The rude but spirited tribes of Baktria and Sogdiana were as yet but imperfectly subdued, seconded as their resistance was by wide spaces of sandy desert, by the neighborhood of the Scythian Nomads, and by the presence of Spitamenes as a leader. Alexander, distributing his army into five divisions, traversed the country and put down all resistance, while he also took measures for establishing several military posts, or new towns in convenient places.[498] After some time the whole army was reunited at the chief place of Sogdiana—Marakanda—where some halt and repose was given.[499]

During this halt at Marakanda (Samarcand) the memorable banquet occurred wherein Alexander murdered Kleitus. It has been already related that Kleitus had saved his life at the battle of the Granikus, by cutting off the sword arm of the Persian Spithridates when already uplifted to strike him from behind. Since the death of Philotas, the important function of general of the Companion-cavalry had been divided between Hephæstion and Kleitus. Moreover, the family of Kleitus had been attached to Philip, by ties so ancient, that his sister, Lanikê, had been selected as the nurse of Alexander himself when a child. Two of her sons had already perished in the Asiatic battles. If, therefore, there were any man who stood high in the service, or was privileged to speak his mind freely to Alexander, it was Kleitus.

In this banquet at Marakanda, when wine, according to the Macedonian habit, had been abundantly drunk, and when Alexander, Kleitus, and most of the other guests were already nearly intoxicated, enthusiasts or flatterers heaped immoderate eulogies upon the king’s past achievements.[500] They exalted him above all the most venerated legendary heroes; they proclaimed that his superhuman deeds proved his divine paternity, and that he had earned an apotheosis like Herakles, which nothing but envy could withhold from him during his life. Alexander himself joined in these boasts, and even took credit for the later victories of the reign of his father, whose abilities and glory he depreciated. To the old Macedonian officers, such an insult cast on the memory of Philip was deeply offensive. But among them all, none had been more indignant than Kleitus, with the growing insolence of Alexander—his assumed filiation from Zeus Ammon, which put aside Philip as unworthy—his preference for Persian attendants, who granted or refused admittance to his person—his extending to Macedonian soldiers the contemptuous treatment habitually endured by Asiatics, and even allowing them to be scourged by Persian hands and Persian rods.[501] The pride of a Macedonian general in the stupendous successes of the last five years, was effaced by his mortification when he saw that they tended only to merge his countrymen amidst a crowd of servile Asiatics, and to inflame the prince with high-flown aspirations transmitted from Xerxes or Ochus. But whatever might be the internal thoughts of Macedonian officers, they held their peace before Alexander, whose formidable character and exorbitant self-estimation would tolerate no criticism.

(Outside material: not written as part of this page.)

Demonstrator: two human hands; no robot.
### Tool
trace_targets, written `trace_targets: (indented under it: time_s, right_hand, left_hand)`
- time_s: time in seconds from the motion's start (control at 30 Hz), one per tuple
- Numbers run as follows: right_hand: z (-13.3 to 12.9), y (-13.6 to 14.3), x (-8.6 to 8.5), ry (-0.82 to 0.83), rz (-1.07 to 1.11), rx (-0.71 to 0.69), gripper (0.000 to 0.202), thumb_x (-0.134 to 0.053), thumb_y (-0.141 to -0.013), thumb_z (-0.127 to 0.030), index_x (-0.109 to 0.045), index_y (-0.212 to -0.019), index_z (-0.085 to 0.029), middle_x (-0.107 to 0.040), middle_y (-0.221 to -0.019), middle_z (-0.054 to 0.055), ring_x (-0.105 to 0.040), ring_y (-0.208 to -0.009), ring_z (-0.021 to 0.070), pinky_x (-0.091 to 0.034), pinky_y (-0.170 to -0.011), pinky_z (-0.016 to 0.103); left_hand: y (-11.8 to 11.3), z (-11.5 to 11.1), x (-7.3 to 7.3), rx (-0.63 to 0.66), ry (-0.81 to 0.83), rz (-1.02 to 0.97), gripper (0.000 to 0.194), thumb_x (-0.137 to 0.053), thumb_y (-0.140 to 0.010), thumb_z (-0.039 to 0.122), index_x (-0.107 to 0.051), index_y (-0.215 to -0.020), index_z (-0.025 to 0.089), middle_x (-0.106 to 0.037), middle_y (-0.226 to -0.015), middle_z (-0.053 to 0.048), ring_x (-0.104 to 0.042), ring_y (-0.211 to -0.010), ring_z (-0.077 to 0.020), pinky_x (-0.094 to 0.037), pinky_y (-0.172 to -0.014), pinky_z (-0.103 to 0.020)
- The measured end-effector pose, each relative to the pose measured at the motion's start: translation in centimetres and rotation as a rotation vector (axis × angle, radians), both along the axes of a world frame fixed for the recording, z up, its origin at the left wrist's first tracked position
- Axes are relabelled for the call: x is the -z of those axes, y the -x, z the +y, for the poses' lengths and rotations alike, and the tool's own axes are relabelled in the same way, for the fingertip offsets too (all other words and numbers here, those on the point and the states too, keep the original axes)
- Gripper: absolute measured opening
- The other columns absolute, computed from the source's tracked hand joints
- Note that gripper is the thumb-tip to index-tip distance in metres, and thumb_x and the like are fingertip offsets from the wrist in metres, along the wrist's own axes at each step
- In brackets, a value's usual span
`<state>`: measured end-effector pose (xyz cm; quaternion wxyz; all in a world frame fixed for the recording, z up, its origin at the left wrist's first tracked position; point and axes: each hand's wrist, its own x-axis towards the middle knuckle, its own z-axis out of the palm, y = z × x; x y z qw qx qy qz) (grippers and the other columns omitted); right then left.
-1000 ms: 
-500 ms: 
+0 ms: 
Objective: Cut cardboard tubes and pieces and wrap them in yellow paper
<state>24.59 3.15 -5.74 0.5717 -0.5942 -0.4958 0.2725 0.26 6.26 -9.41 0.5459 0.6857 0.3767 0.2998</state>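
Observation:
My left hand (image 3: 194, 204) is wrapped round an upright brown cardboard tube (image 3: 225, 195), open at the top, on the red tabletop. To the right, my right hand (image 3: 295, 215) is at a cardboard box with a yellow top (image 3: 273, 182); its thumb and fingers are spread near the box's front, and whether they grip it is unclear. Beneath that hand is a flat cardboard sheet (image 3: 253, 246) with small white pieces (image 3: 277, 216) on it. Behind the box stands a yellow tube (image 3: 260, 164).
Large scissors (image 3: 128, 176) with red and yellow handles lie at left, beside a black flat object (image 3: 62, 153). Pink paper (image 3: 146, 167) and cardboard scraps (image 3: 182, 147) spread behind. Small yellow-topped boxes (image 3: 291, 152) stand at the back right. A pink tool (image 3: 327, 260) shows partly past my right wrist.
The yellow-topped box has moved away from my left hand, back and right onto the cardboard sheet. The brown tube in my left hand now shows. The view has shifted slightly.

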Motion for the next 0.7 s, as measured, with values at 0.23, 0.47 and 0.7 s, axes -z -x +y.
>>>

At the banquet of Marakanda, this long suppressed repugnance found an issue, accidental indeed and unpremeditated, but for that very reason all the more violent and unmeasured. The wine, which made Alexander more boastful and his flatterers fulsome to excess, overpowered altogether the reserve of Kleitus. He rebuked the impiety of those who degraded the ancient heroes in order to make a pedestal for Alexander. He protested against the injustice of disparaging the exalted and legitimate fame of Philip; whose achievements he loudly extolled, pronouncing them to be equal, and even superior to those of his son. For the exploits of Alexander, splendid as they were, had been accomplished, not by himself alone, but by that unconquerable Macedonian force which he had found ready made to his hands;[502] whereas those of Philip had been his own—since he had found Macedonia prostrate and disorganized, and had had to create for himself both soldiers, and a military system. The great instruments of Alexander’s victories had been Philip’s old soldiers, whom he now despised—and among them Parmenio, whom he had put to death.